4.The registrant’s other certifying officer(s) and I are responsible for establishing and maintaining disclosure controls and procedures (as defined in Exchange Act Rules 13a-15(e) and 15d-15(e)) and internal control over financial reporting (as defined in Exchange Act Rules 13a-15(f) and 15d-15(f)) for the registrant and have:
a.Designed such disclosure controls and procedures, or caused such disclosure controls and procedures to be designed under our supervision, to ensure that material information relating to the registrant, including its consolidated subsidiaries, is made known to us by others within those entities, particularly during the period in which this report is being prepared;
b.Designed such internal control over financial reporting, or caused such internal control over financial reporting to be designed under our supervision, to provide reasonable assurance regarding the reliability of financial reporting and the preparation of financial statements for external purposes in accordance with generally accepted accounting principles;
c.Evaluated the effectiveness of the registrant’s disclosure controls and procedures and presented in this report our conclusions about the effectiveness of the disclosure controls and procedures, as of the end of the period covered by this report based on such evaluation; and
d.Disclosed in this report any change in the registrant’s internal control over financial reporting that occurred during the registrant’s most recent fiscal quarter (the registrant’s fourth fiscal quarter in the case of an annual report) that has materially affected, or is reasonably likely to materially affect, the registrant’s internal control over financial reporting; and
5.The registrant’s other certifying officer(s) and I have disclosed, based on our most recent evaluation of internal control over financial reporting, to the registrant’s auditors and the audit committee of the registrant’s board of directors (or persons performing the equivalent functions):
a.All significant deficiencies and material weaknesses in the design or operation of internal control over financial reporting which are reasonably likely to adversely affect the registrant’s ability to record, process, summarize and report financial information; and
b.Any fraud, whether or not material, that involves management or other employees who have a significant role in the registrant’s internal control over financial reporting.


Date: November 8, 2022


/s/ Jonathan Coblentz
Jonathan Coblentz

Chief Financial Officer and Chief Administrative Officer
(Principal Financial Officer)


Exhibit 32.1


CERTIFICATIONS


Pursuant to the requirement set forth in Rule 13a-14(b) of the Securities Exchange Act of 1934, as amended, (the “Exchange Act”) and Section 1350 of Chapter 63 of Title 18 of the United States Code (18 U.S.C. §1350), Raul Vazquez, Chief Executive Officer of Oportun Financial Corporation (the “Company”), and Jonathan Coblentz, Chief Financial Officer and Chief Administrative Officer of the Company, each hereby certifies that, to the best of his knowledge:

1.The Company’s Quarterly Report on Form 10-Q for the fiscal period ended September 30, 2022, to which this Certification is attached as Exhibit 32.1 (the “Quarterly Report”), fully complies with the requirements of Section 13(a) or Section 15(d) of the Exchange Act; and

2.The information contained in the Quarterly Report fairly presents, in all material respects, the financial condition and results of operations of the Company.


Dated: November 8, 2022


IN WITNESS WHEREOF, the undersigned have set their hands hereto as of the 8th day of November 2022.

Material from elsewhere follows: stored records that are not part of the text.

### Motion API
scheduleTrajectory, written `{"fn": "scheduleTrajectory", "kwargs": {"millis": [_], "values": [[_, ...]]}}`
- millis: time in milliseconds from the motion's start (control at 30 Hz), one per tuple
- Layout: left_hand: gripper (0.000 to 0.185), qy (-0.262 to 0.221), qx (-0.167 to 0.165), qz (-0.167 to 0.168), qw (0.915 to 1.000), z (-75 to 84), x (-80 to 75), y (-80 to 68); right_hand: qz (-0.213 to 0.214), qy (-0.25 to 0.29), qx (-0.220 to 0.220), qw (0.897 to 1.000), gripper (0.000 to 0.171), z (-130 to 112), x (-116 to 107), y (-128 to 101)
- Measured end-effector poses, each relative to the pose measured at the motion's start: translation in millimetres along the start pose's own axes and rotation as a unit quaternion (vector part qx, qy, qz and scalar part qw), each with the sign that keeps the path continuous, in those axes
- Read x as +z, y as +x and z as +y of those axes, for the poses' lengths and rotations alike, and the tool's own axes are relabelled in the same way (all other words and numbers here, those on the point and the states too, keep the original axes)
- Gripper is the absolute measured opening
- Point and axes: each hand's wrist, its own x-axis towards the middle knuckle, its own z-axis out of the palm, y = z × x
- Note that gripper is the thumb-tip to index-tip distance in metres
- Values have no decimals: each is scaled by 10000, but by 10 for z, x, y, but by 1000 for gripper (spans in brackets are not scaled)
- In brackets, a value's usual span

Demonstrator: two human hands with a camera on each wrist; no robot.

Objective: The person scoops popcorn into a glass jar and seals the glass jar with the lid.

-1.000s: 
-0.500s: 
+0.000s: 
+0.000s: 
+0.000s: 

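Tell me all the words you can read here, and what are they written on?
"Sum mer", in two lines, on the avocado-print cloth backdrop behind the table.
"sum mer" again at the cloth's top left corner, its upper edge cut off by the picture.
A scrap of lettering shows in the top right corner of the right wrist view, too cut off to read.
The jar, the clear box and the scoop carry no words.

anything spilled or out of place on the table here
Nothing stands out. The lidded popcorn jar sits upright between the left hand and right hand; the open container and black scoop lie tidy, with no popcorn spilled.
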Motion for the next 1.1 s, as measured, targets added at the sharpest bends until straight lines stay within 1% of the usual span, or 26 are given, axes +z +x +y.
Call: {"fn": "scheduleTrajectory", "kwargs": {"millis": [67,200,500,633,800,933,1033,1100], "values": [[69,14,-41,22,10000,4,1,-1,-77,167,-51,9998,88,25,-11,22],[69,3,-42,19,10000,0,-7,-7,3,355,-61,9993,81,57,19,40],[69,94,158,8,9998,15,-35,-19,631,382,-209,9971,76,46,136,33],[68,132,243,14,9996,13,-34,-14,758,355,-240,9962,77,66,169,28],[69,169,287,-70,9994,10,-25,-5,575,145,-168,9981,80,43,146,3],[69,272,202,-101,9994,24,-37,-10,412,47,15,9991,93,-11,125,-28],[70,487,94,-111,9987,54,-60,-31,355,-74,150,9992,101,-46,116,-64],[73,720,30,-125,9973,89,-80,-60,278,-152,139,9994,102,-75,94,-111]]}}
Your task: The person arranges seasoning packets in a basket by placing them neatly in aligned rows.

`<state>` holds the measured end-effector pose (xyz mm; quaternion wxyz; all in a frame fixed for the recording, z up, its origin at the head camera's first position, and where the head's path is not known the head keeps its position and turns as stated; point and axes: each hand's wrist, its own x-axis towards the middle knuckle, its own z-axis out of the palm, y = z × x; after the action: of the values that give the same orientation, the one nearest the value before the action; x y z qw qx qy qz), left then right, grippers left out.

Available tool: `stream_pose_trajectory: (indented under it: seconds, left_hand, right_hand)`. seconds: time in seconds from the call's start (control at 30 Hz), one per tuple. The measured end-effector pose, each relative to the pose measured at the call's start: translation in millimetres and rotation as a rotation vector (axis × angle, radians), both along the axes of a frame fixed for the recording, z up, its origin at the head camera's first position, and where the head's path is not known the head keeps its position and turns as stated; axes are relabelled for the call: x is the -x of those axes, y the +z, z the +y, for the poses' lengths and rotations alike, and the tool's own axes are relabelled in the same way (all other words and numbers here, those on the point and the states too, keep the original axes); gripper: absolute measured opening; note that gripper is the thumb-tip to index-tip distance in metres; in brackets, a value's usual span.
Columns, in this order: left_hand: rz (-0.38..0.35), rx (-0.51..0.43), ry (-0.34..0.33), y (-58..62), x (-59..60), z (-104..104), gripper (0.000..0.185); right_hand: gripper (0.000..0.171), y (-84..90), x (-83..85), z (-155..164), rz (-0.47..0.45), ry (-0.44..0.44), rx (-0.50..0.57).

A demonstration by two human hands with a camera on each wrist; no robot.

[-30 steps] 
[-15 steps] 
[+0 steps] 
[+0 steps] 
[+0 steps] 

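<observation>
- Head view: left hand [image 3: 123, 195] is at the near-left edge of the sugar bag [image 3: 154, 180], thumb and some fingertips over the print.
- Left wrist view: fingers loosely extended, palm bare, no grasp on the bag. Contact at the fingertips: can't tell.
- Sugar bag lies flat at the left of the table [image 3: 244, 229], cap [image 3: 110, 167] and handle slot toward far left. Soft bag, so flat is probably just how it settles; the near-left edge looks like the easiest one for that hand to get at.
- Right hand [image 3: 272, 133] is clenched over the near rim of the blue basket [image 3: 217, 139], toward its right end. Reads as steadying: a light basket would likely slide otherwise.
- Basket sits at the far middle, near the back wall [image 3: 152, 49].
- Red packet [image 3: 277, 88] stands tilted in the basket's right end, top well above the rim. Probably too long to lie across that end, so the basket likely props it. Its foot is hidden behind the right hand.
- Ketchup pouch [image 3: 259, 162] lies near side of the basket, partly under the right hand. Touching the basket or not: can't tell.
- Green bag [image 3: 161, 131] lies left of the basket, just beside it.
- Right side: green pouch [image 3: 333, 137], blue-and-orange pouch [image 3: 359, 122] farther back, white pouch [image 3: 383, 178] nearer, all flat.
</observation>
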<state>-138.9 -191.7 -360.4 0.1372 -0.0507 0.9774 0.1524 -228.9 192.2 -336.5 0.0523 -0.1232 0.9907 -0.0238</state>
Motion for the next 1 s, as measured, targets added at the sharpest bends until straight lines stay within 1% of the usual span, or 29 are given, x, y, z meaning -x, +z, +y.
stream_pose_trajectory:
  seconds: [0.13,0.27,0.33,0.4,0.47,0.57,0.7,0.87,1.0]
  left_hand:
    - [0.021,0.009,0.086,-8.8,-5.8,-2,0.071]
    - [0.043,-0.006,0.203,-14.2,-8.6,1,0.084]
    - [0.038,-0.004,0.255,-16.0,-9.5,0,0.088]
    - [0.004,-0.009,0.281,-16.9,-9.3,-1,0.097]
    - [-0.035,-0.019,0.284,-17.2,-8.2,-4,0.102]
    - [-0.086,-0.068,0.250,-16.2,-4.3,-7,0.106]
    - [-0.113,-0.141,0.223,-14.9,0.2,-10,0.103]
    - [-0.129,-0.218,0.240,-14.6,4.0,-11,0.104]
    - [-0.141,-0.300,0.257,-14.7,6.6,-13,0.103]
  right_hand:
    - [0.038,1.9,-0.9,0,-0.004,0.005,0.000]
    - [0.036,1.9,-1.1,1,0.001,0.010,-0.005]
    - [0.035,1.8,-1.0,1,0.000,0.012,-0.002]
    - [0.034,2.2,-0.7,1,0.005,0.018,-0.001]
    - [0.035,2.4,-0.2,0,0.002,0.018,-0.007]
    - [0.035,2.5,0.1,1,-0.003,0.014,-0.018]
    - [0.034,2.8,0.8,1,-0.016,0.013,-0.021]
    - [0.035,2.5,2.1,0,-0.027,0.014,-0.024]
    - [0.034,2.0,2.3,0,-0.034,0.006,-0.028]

/s/ Raul Vazquez/s/ Jonathan Coblentz
Raul Vazquez

Chief Executive Officer and Director
(Principal Executive Officer)
Jonathan Coblentz

Chief Financial Officer and Chief Administrative Officer
(Principal Financial Officer)


This certification accompanies the Form 10-Q to which it relates, is not deemed filed with the Securities and Exchange Commission and is not to be incorporated by reference into any filing of Oportun Financial Corporation. under the Securities Act of 1933, as amended, or the Securities Exchange Act of 1934, as amended (whether made before or after the date of the Form 10-Q), irrespective of any general incorporation language contained in such filing.